To do:
Write out all of the records exactly once more and skip the images.

Records for the exercise:
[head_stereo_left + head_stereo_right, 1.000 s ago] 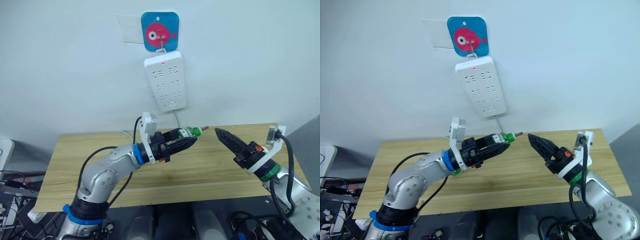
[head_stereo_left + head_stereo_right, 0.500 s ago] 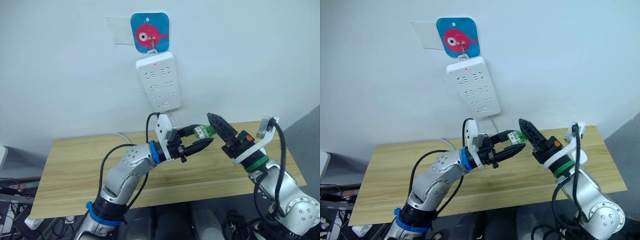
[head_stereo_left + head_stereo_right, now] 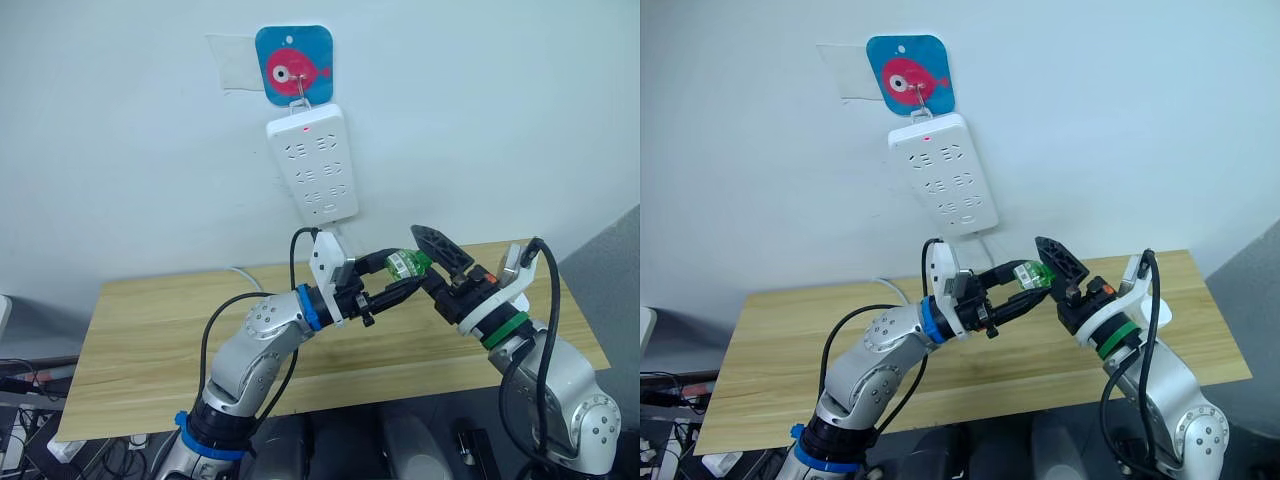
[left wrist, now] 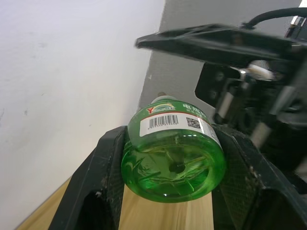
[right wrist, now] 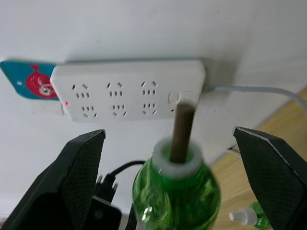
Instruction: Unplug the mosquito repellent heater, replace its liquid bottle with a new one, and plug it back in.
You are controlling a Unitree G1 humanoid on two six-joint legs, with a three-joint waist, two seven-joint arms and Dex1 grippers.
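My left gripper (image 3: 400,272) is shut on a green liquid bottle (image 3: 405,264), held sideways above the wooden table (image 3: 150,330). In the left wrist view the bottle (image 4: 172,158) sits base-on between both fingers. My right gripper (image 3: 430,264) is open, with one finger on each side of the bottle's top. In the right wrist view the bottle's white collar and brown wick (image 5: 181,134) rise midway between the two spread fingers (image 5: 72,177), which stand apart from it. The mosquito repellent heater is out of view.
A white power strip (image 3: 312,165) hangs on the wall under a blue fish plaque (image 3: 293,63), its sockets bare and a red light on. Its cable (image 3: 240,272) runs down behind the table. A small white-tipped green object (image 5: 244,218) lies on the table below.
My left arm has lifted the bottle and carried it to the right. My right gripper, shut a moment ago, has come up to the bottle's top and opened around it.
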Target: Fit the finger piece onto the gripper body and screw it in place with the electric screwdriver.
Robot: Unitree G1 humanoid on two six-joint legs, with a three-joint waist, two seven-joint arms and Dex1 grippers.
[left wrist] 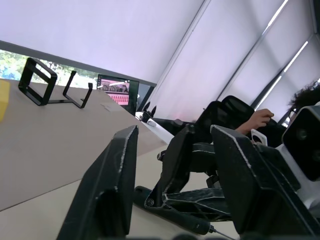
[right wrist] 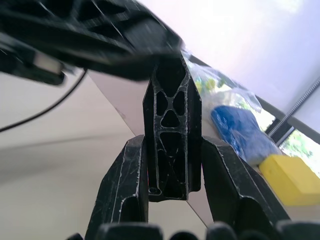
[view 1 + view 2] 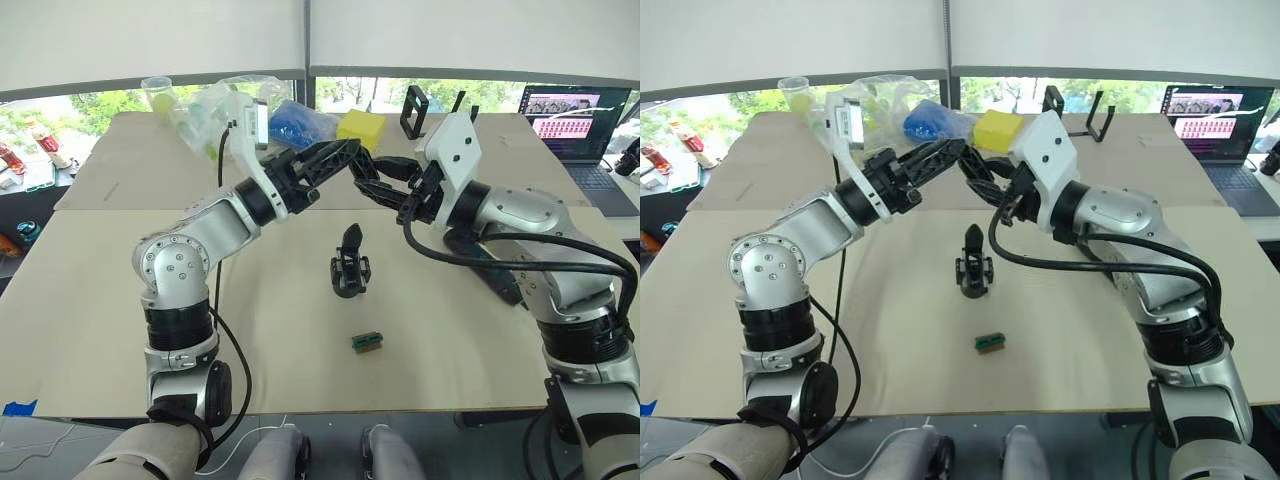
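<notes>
The two arms meet in the air above the middle of the beige table (image 3: 120, 300). The right gripper (image 2: 170, 165) has its two fingers closed on a black ribbed wedge, the finger piece (image 2: 171, 145), which stands between them with its pointed end away from the wrist. The left gripper (image 3: 345, 158) reaches toward it from the other side; its fingers are spread apart with nothing between them, and one of them lies across the tip of the finger piece in the right wrist view. The gripper body (image 3: 350, 265) stands upright on the table below the two grippers, apart from both, with its one pointed finger up. A small green-and-brown block (image 3: 367, 341) lies on the table nearer to the robot, close to the gripper body but not touching it. At the far side of the table there are a yellow box (image 3: 361, 126), a blue bag (image 3: 925, 120), clear plastic bags (image 3: 215, 105) and a black frame (image 3: 415, 112). An open laptop (image 3: 575, 115) stands at the far right.
</notes>
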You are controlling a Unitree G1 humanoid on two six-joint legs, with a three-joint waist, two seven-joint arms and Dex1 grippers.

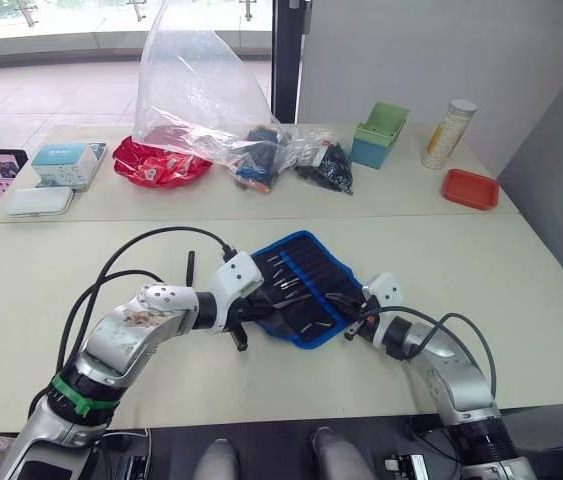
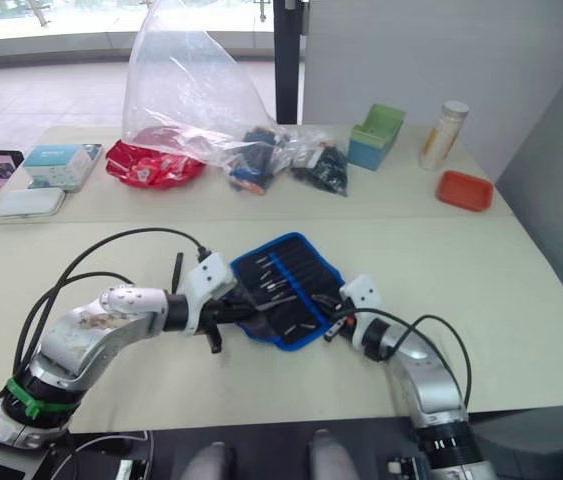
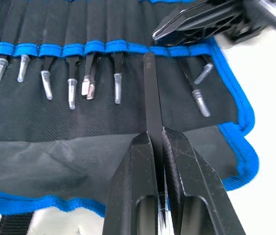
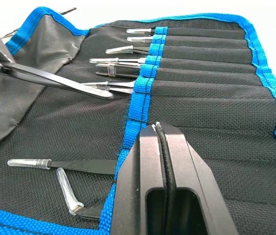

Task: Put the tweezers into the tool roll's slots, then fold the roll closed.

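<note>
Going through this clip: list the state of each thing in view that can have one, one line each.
tool roll: unrolled, lying flat on the table.
slots: most hold tweezers, capped tips sticking out.
held tweezer: clamped in the left gripper, pointed at the slot row, not yet in.
left gripper: shut on the tweezer.
right gripper: shut, tips on the roll's blue band.
clear plastic bag: open, standing upright.

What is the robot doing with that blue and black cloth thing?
It is packing tweezers into a tool roll lying open on the table. The left gripper pinches one black tweezer and points it at a slot. The right gripper presses on the roll's blue band. Several tweezers already sit in slots.
</note>
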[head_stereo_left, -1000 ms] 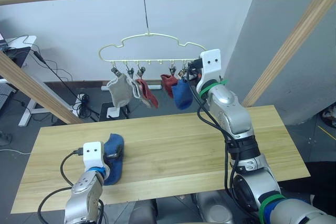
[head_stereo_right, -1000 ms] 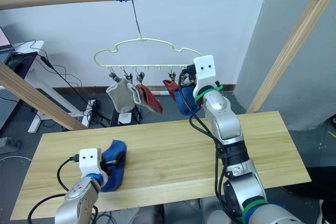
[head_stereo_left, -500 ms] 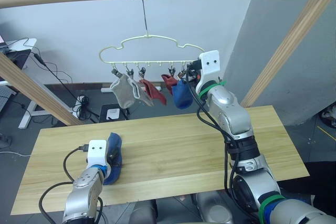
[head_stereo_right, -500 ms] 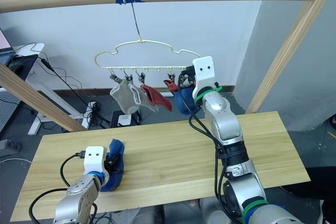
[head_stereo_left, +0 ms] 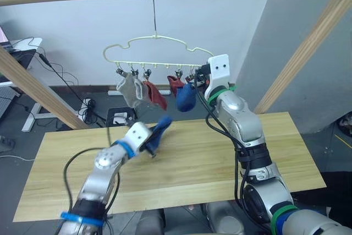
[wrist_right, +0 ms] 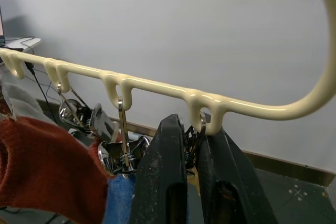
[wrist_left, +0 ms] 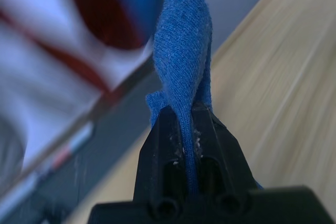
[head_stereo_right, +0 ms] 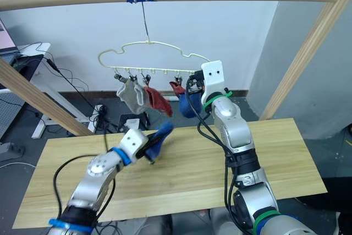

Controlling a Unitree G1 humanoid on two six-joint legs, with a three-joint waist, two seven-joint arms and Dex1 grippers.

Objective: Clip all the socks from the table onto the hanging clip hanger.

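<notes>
Above the tabletop: the left end effector [head_stereo_left: 149,146] rides in mid-air, clenched on a blue sock [head_stereo_left: 160,130], clear of the tabletop [head_stereo_left: 286,152].
Where the target lies: up and to the robot's right of that sock, at the right end of the clip hanger [head_stereo_left: 157,49].
Sock axis: it rises lengthwise from the left fingers [wrist_left: 173,140], free end tipped toward the hanger.
Right end effector [wrist_right: 191,145]: raised at the hanger's right end, fingers pinched around the last metal clip [wrist_right: 200,128], seemingly holding it ready; whether that clip gapes I can't tell.
Nearer arm: the right one is at the clip already; the left has the gap to cross.
Count on the hanger: one light grey sock [head_stereo_left: 128,92] clearly, a second not made out; two rust red socks [head_stereo_left: 155,95], one hung blue sock [head_stereo_left: 185,97].
Count in hand: one blue.
Count on the tabletop: none seen.
</notes>
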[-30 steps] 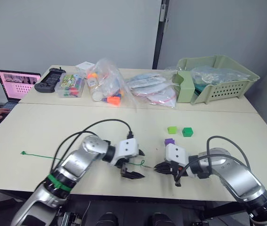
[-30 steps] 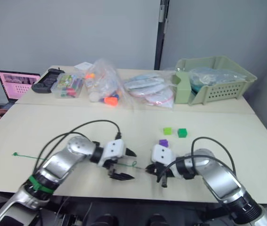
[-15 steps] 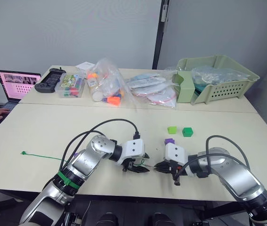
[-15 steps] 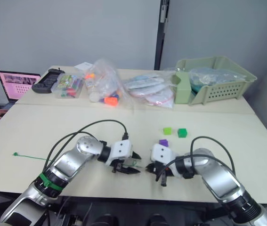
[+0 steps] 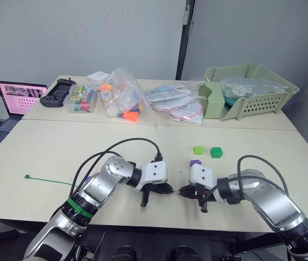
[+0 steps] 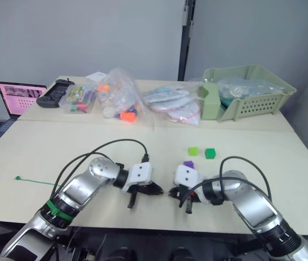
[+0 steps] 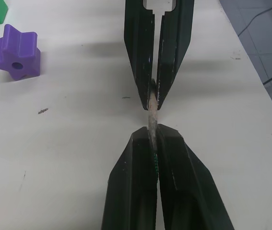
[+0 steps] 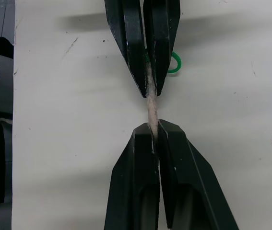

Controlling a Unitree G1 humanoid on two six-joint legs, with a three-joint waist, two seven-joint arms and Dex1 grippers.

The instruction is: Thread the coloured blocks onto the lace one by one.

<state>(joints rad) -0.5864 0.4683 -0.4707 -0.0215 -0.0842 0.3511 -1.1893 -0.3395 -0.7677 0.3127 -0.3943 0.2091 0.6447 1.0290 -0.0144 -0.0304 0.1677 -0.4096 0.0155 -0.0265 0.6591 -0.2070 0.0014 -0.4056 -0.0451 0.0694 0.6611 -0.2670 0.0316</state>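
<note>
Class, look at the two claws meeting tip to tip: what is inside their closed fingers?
The lace's pale tip bridges the left claw and right claw. The parts clamped inside are hidden.

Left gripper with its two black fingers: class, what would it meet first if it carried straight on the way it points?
The right gripper, tip to tip with the left gripper; both pinch the lace's stiff pale tip.

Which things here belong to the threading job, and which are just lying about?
Job: lace, its pale tip pinched between both end effectors; purple block; lime block; green block.

Lying about: basket, plastic bags, laptop, controller.
</note>
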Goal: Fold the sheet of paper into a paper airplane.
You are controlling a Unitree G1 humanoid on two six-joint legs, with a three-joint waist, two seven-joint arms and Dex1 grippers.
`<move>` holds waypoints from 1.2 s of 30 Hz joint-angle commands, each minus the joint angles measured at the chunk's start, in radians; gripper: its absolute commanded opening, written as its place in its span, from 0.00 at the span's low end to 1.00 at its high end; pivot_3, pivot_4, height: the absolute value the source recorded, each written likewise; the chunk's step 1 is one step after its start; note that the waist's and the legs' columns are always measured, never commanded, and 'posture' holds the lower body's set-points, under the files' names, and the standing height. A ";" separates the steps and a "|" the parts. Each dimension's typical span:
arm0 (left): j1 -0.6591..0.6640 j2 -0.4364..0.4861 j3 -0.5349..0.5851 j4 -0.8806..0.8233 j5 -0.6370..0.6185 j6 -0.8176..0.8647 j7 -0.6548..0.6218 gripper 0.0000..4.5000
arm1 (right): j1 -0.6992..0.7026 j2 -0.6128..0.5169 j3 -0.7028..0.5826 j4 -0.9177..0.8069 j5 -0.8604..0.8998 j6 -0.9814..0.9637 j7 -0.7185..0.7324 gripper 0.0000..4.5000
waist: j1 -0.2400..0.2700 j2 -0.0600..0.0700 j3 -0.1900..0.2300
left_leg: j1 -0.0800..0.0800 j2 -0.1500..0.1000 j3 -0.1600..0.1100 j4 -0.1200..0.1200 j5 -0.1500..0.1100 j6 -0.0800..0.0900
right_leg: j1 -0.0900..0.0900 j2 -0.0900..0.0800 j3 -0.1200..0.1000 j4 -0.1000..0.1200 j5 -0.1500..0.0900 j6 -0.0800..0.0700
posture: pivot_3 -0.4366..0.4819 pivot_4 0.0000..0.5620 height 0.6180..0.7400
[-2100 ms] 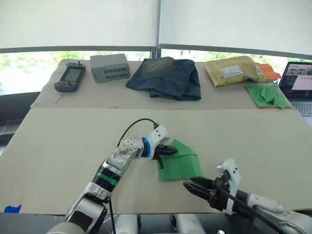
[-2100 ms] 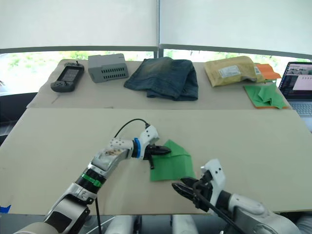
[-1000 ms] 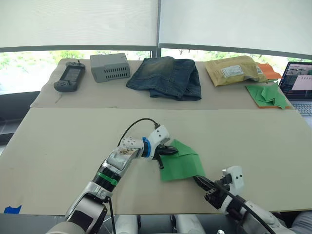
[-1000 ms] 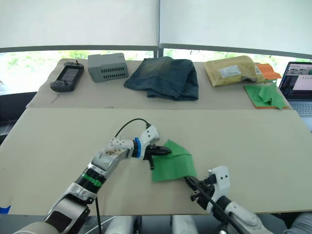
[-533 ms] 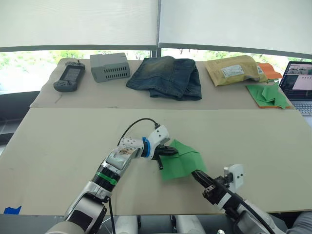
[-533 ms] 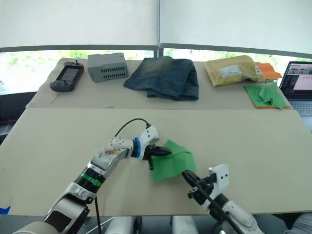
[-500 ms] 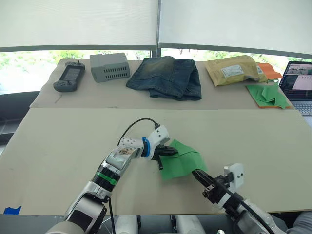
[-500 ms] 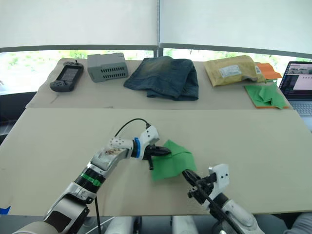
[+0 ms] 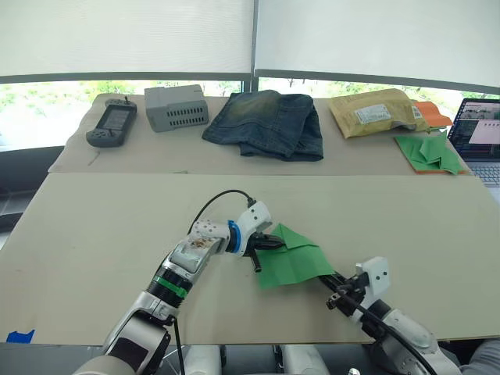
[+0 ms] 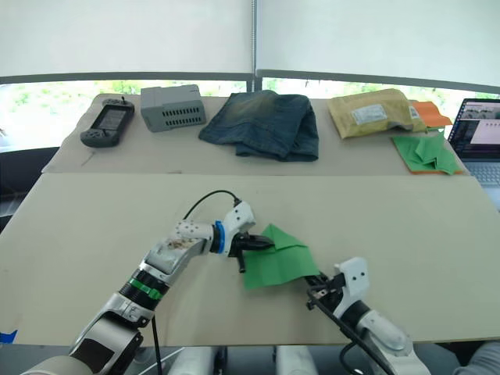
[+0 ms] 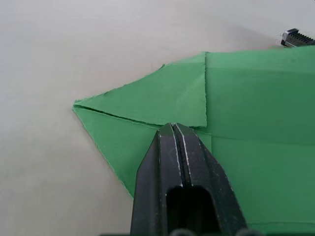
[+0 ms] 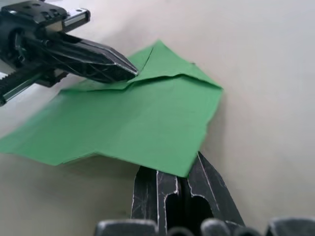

Answer to this exercise:
[head_stereo_left + head_stereo_right, 1.000 s ago] 
[head_stereo_left + head_stereo_right, 0.500 s ago] 
[head_stereo_left + head_stereo_right, now] 
[left wrist, now] 
[right wrist, now] 
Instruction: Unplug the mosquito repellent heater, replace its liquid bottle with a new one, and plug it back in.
You are controlling a Unitree G1 humanoid on two six-joint legs, with a three-joint waist, two seven-joint arms and Dex1 grippers.
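My left gripper (image 3: 400,272) is shut on a green liquid bottle (image 3: 405,264), held sideways above the wooden table (image 3: 150,330). In the left wrist view the bottle (image 4: 172,158) sits base-on between both fingers. My right gripper (image 3: 430,264) is open, with one finger on each side of the bottle's top. In the right wrist view the bottle's white collar and brown wick (image 5: 181,134) rise midway between the two spread fingers (image 5: 72,177), which stand apart from it. The mosquito repellent heater is out of view.
A white power strip (image 3: 312,165) hangs on the wall under a blue fish plaque (image 3: 293,63), its sockets bare and a red light on. Its cable (image 3: 240,272) runs down behind the table. A small white-tipped green object (image 5: 244,218) lies on the table below.
My left arm has lifted the bottle and carried it to the right. My right gripper, shut a moment ago, has come up to the bottle's top and opened around it.
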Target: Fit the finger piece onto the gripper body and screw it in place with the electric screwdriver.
Robot: Unitree G1 humanoid on two six-joint legs, with a three-joint waist, two seven-joint arms and Dex1 grippers.
[left wrist] 
[right wrist] 
[view 1 + view 2] 
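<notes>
The two arms meet in the air above the middle of the beige table (image 3: 120, 300). The right gripper (image 2: 170, 165) has its two fingers closed on a black ribbed wedge, the finger piece (image 2: 171, 145), which stands between them with its pointed end away from the wrist. The left gripper (image 3: 345, 158) reaches toward it from the other side; its fingers are spread apart with nothing between them, and one of them lies across the tip of the finger piece in the right wrist view. The gripper body (image 3: 350, 265) stands upright on the table below the two grippers, apart from both, with its one pointed finger up. A small green-and-brown block (image 3: 367, 341) lies on the table nearer to the robot, close to the gripper body but not touching it. At the far side of the table there are a yellow box (image 3: 361, 126), a blue bag (image 3: 925, 120), clear plastic bags (image 3: 215, 105) and a black frame (image 3: 415, 112). An open laptop (image 3: 575, 115) stands at the far right.
</notes>
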You are controlling a Unitree G1 humanoid on two six-joint legs, with a three-joint waist, two seven-joint arms and Dex1 grippers.


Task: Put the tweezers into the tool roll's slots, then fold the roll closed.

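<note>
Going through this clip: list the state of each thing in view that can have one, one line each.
tool roll: unrolled, lying flat on the table.
slots: most hold tweezers, capped tips sticking out.
held tweezer: clamped in the left gripper, pointed at the slot row, not yet in.
left gripper: shut on the tweezer.
right gripper: shut, tips on the roll's blue band.
clear plastic bag: open, standing upright.

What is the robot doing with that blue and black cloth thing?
It is packing tweezers into a tool roll lying open on the table. The left gripper pinches one black tweezer and points it at a slot. The right gripper presses on the roll's blue band. Several tweezers already sit in slots.
</note>
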[head_stereo_left, -1000 ms] 
[head_stereo_right, -1000 ms] 
[head_stereo_left, -500 ms] 
[head_stereo_right, -500 ms] 
[head_stereo_left, +0 ms] 
[wrist_right, +0 ms] 
[wrist_left, +0 ms] 
[head_stereo_right, +0 ms] 

Controlling a Unitree G1 humanoid on two six-joint legs, with a three-joint waist, two seven-joint arms and Dex1 grippers.

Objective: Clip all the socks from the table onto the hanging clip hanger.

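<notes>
Above the tabletop: the left end effector [head_stereo_left: 149,146] rides in mid-air, clenched on a blue sock [head_stereo_left: 160,130], clear of the tabletop [head_stereo_left: 286,152].
Where the target lies: up and to the robot's right of that sock, at the right end of the clip hanger [head_stereo_left: 157,49].
Sock axis: it rises lengthwise from the left fingers [wrist_left: 173,140], free end tipped toward the hanger.
Right end effector [wrist_right: 191,145]: raised at the hanger's right end, fingers pinched around the last metal clip [wrist_right: 200,128], seemingly holding it ready; whether that clip gapes I can't tell.
Nearer arm: the right one is at the clip already; the left has the gap to cross.
Count on the hanger: one light grey sock [head_stereo_left: 128,92] clearly, a second not made out; two rust red socks [head_stereo_left: 155,95], one hung blue sock [head_stereo_left: 185,97].
Count in hand: one blue.
Count on the tabletop: none seen.
</notes>
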[-30 steps] 
[-30 steps] 
[-15 steps] 
[-15 steps] 
[+0 steps] 
[+0 steps] 
[+0 steps] 
[+0 steps] 

Controlling a Unitree G1 humanoid on two six-joint legs, with a three-joint waist, two seven-joint arms and Dex1 grippers.

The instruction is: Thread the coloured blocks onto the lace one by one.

<state>(joints rad) -0.5864 0.4683 -0.4707 -0.0215 -0.0842 0.3511 -1.1893 -0.3395 -0.7677 0.3127 -0.3943 0.2091 0.6447 1.0290 -0.0144 -0.0304 0.1677 -0.4096 0.0155 -0.0265 0.6591 -0.2070 0.0014 -0.4056 -0.0451 0.0694 0.6611 -0.2670 0.0316</state>
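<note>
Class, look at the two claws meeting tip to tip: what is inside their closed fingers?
The lace's pale tip bridges the left claw and right claw. The parts clamped inside are hidden.

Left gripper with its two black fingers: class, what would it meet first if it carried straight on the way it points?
The right gripper, tip to tip with the left gripper; both pinch the lace's stiff pale tip.

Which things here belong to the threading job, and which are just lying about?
Job: lace, its pale tip pinched between both end effectors; purple block; lime block; green block.

Lying about: basket, plastic bags, laptop, controller.
</note>
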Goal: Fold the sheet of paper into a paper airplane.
You are controlling a Unitree G1 humanoid on two six-joint legs, with a three-joint waist, two seven-joint arms and Dex1 grippers.
`<move>` holds waypoints from 1.2 s of 30 Hz joint-angle commands, each minus the joint angles measured at the chunk's start, in radians; gripper: its absolute commanded opening, written as its place in its span, from 0.00 at the span's low end to 1.00 at its high end; pivot_3, pivot_4, height: the absolute value the source recorded, each written likewise; the chunk's step 1 is one step after its start; note that the waist's and the legs' columns are always measured, never commanded, and 'posture' holds the lower body's set-points, under the files' names, and the standing height. A ";" separates the steps and a "|" the parts. Each dimension's typical span:
arm0 (left): j1 -0.6591..0.6640 j2 -0.4364..0.4861 j3 -0.5349..0.5851 j4 -0.8806..0.8233 j5 -0.6370..0.6185 j6 -0.8176..0.8647 j7 -0.6548..0.6218 gripper 0.0000..4.5000
arm1 (right): j1 -0.6992..0.7026 j2 -0.6128..0.5169 j3 -0.7028..0.5826 j4 -0.9177..0.8069 j5 -0.8604..0.8998 j6 -0.9814..0.9637 j7 -0.7185..0.7324 gripper 0.0000..4.5000
waist: j1 -0.2400..0.2700 j2 -0.0600..0.0700 j3 -0.1900..0.2300
left_leg: j1 -0.0800..0.0800 j2 -0.1500..0.1000 j3 -0.1600..0.1100 j4 -0.1200..0.1200 j5 -0.1500..0.1100 j6 -0.0800..0.0900
right_leg: j1 -0.0900..0.0900 j2 -0.0900..0.0800 j3 -0.1200..0.1000 j4 -0.1000..0.1200 j5 -0.1500..0.0900 j6 -0.0800..0.0700
posture: pivot_3 -0.4366..0.4819 pivot_4 0.0000..0.5620 height 0.6180..0.7400
[-2100 ms] 
[-2100 ms] 
[-1000 ms] 
[-1000 ms] 
[-533 ms] 
[-533 ms] 
[-500 ms] 
[-500 ms] 
[+0 ms] 
[+0 ms] 
[+0 ms] 
[+0 ms] 

Work on the answer has been completed.